Charles E Smith Jewish Day School (JDS)’s core value of pluralism means that its students come from a variety of Jewish denominations, and the school strives to create an environment where all students feel comfortable expressing their Judaism. One way that students do this is by dressing according to tzniut, the Jewish law of modesty. However, not everyone at JDS understands it.
Tzniut is the Talmudic rabbis’ term for modesty. The Chabad website says that females must cover their shoulders, wear skirts past their knees, dress in loosely fitted clothing and cover their hair after marriage. Men are obligated to wear long trousers, long sleeves and a kippah.
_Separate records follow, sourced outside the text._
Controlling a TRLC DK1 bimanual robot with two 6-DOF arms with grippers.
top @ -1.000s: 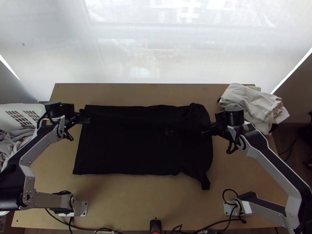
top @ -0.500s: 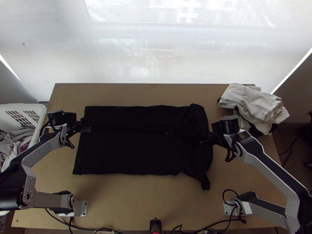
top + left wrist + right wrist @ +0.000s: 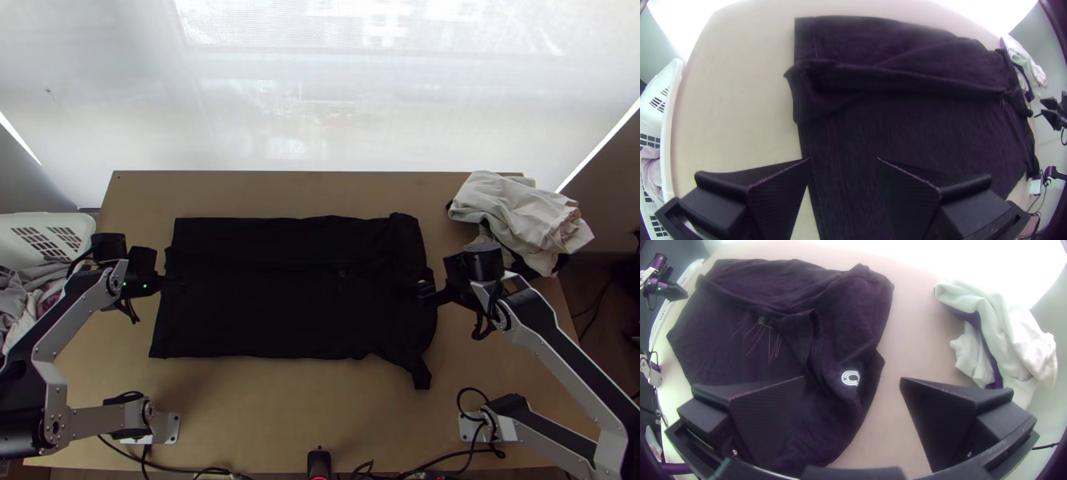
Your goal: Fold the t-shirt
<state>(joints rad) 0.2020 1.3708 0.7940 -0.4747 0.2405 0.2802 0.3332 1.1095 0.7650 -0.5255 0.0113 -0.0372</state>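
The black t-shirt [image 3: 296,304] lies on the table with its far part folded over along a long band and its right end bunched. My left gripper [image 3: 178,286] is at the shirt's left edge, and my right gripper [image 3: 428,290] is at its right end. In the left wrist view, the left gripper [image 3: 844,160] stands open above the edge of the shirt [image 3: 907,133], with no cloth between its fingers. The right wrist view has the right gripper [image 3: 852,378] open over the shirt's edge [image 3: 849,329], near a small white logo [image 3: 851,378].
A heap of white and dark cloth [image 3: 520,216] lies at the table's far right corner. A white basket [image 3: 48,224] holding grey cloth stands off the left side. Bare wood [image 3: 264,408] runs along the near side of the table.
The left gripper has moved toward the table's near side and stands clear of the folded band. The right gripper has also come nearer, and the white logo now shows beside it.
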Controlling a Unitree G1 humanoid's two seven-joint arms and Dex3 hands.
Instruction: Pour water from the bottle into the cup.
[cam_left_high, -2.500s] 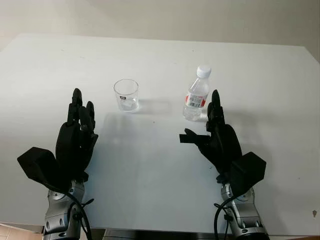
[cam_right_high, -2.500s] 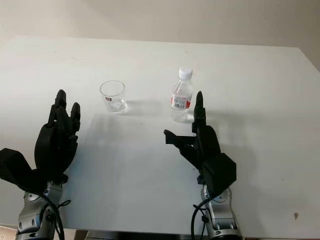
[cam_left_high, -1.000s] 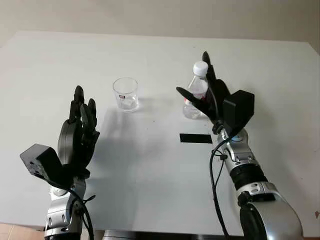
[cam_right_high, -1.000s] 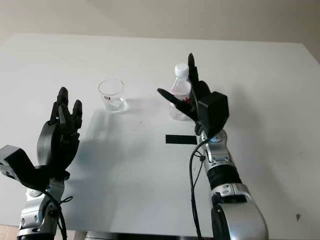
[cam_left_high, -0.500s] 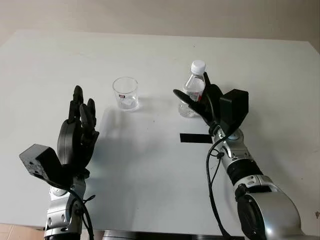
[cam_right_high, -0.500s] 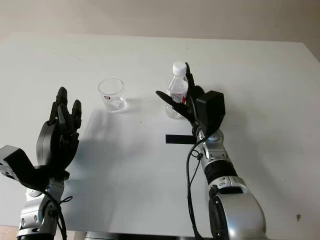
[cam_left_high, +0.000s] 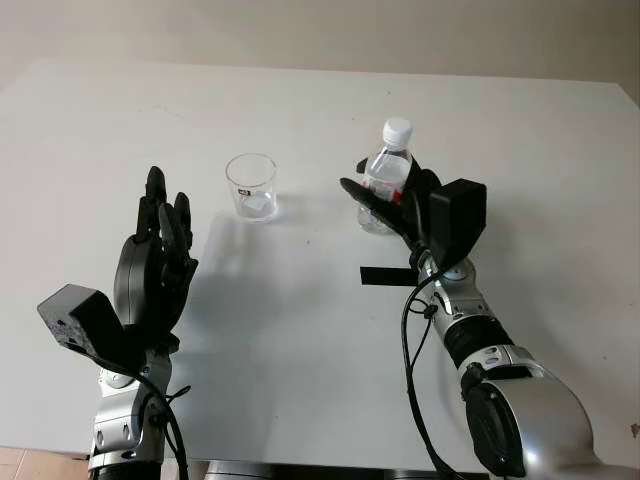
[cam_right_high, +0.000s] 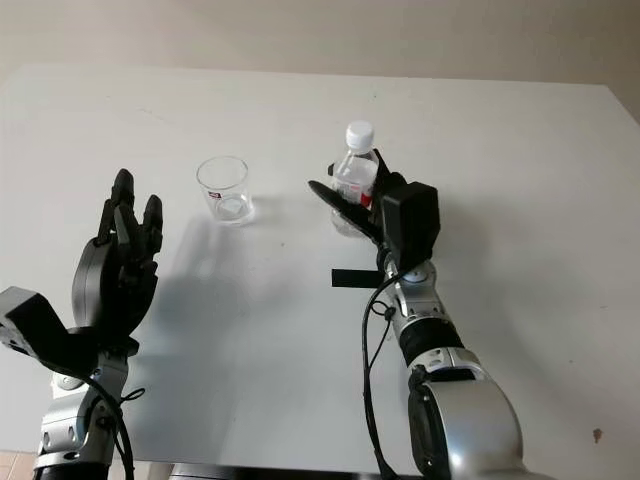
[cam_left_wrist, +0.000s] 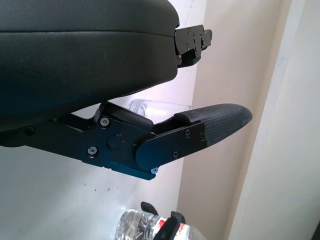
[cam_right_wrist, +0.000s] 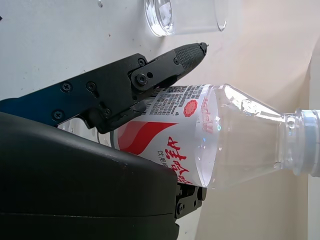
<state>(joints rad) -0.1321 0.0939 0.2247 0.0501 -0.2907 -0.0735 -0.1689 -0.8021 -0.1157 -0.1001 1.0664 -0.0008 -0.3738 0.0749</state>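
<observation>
From the head, the bottle (cam_left_high: 388, 176) stood upright on the white counter (cam_left_high: 300, 330), with the empty cup (cam_left_high: 251, 187) well apart on its left; the right hand (cam_left_high: 395, 205) was wrapped around the bottle's label, seemingly grasping it. The left hand (cam_left_high: 155, 265) was raised near the front, released. At the right wrist, a finger (cam_right_wrist: 150, 75) pressed the label.

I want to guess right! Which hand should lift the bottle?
Right hand: its fingers already wrap the clear plastic water bottle. Left hand is open, raised near the table's front left.
</observation>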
Practicing tzniut is most common in Orthodox communities, although people practice and interpret modesty in many different ways.
According to Jewish text teacher Rabbi Reuven Slater, the ideology behind dressing modestly is about “understanding that we’re always in the presence of Hashem,” and should dress and act as such. Slater dresses according to tzniut out of respect for his job and the “importance of learning Torah.” In the 25 years he has worked at JDS, he feels that his dress has always been respected by the school community.
“When there’s a discussion about it [tzniut], I feel like it always ends up being in a place of respect, not always, necessarily, but almost always,” Slater said. “I never felt that there’s disdain with regards to tzniut in particular, there might be other areas where people have some issues with Judaism, but I don’t think that I’ve ever felt that anything came from a place of something other than a respectful questioning of it.”
Similarly, junior Malka Lederman feels that the JDS community treats her, who dresses modestly, the same as other students.
“I feel like people don’t really care what other people are wearing,” Lederman said. “I can only think of one person asking me once why I wear skirts every day, and that was from a place of curiosity.”
Junior Maya Greenblum is a lifer at JDS but only started dressing according to tzniut this year, though she had wanted to for some time. She says she has encountered some disrespect from her classmates, which has mainly come in the form of people asking questions that she felt did not come from a place of curiosity. According to Greenblum, these questions and the judgment she received were the cause of her hesitancy to dress modestly consistently before this year.
“When I started wearing skirts at first, some of the comments I got were not necessarily negative, but made me feel a little weird,” Greenblum said. “It felt like I always needed to have a reason to explain myself, and I think it made me feel vulnerable, and I felt more uncomfortable.”
Some of the frequent comments that made Greenblum uncomfortable were questions asked about why she was at JDS instead of a modern Orthodox school, such as Melvin J. Berman Hebrew Academy.
Both Greenblum and Slater believe that the attitude students often have towards tzniut, though sometimes poorly exhibited, ultimately comes from a lack of understanding as to why people choose to dress modestly.
“I think many people in the student body, it’s not that they don’t support it, but they don’t quite understand tzniut,” Greenblum said. “It makes sense because in modern Orthodox schools, girls are taught from a young age about these sorts of things, and that’s not taught here, so people just don’t understand.”
To combat this issue, Slater and Lederman proposed that JDS provide tzniut dressers an opportunity to speak publicly about their decisions to dress the way they do. This could occur in a Judaics class, Kab Shab or during a Wellness Wednesday session.
Greenblum, Lederman and Slater all believe that JDS’ pluralistic environment allows tzniut dressers to feel comfortable, so long as students are polite in their questions. Greenblum does not take issue with people expressing curiosity in tzniut respectfully.
“The negative comments that [I] got are upsetting because I think they’re misunderstanding what pluralism is,” Greenblum said. “Pluralism is accepting all denominations of Judaism, including Orthodoxy. And though I have the choice to go to Berman or another modern Orthodox Jewish day school if I really wanted to go, I choose to go here and to be in this pluralistic community.”